Task statement. Return the listing below verbatim. Pictures do not belong in the copy.
Given data Start Marker
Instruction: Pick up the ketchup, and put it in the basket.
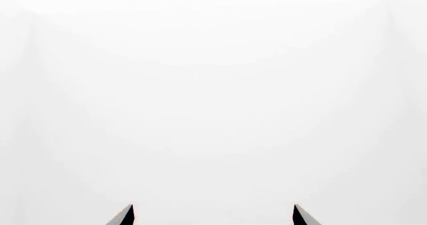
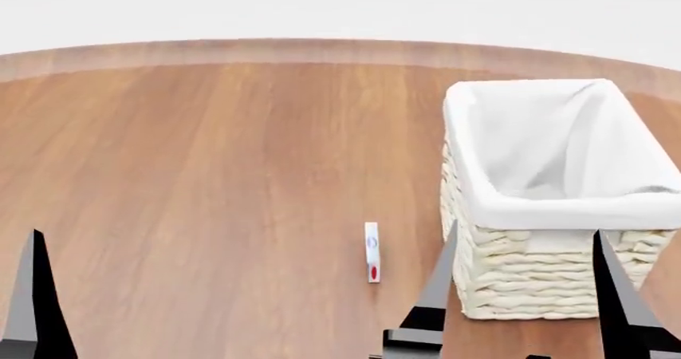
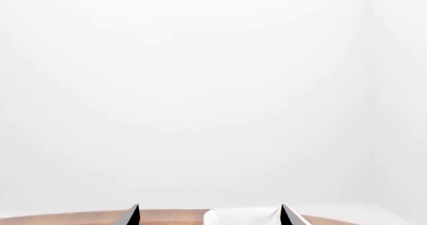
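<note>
The ketchup is out of view in all three views. The basket (image 2: 532,283), cream wicker with a white cloth liner, stands on the right of the wooden table (image 2: 213,175). My right gripper (image 2: 527,228) is open in front of the basket, its two dark fingers spread about as wide as the basket's near wall. In the right wrist view the right gripper (image 3: 209,207) is open and holds nothing, with the basket's liner (image 3: 240,216) showing low beyond it. My left gripper (image 1: 213,207) is open and faces blank white. Only one of its fingers (image 2: 37,295) shows in the head view.
A small narrow white object with a red spot (image 2: 371,252) lies on the table just left of the basket. The table's curved far edge (image 2: 319,52) runs across the back, with a white wall behind it.
</note>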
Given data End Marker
Reply to the task.
Instruction: Pick up the ketchup, and put it in the basket.
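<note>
The ketchup is out of view in all three views. The basket (image 2: 532,283), cream wicker with a white cloth liner, stands on the right of the wooden table (image 2: 213,175). My right gripper (image 2: 527,228) is open in front of the basket, its two dark fingers spread about as wide as the basket's near wall. In the right wrist view the right gripper (image 3: 209,207) is open and holds nothing, with the basket's liner (image 3: 240,216) showing low beyond it. My left gripper (image 1: 213,207) is open and faces blank white. Only one of its fingers (image 2: 37,295) shows in the head view.
A small narrow white object with a red spot (image 2: 371,252) lies on the table just left of the basket. The table's curved far edge (image 2: 319,52) runs across the back, with a white wall behind it.
</note>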

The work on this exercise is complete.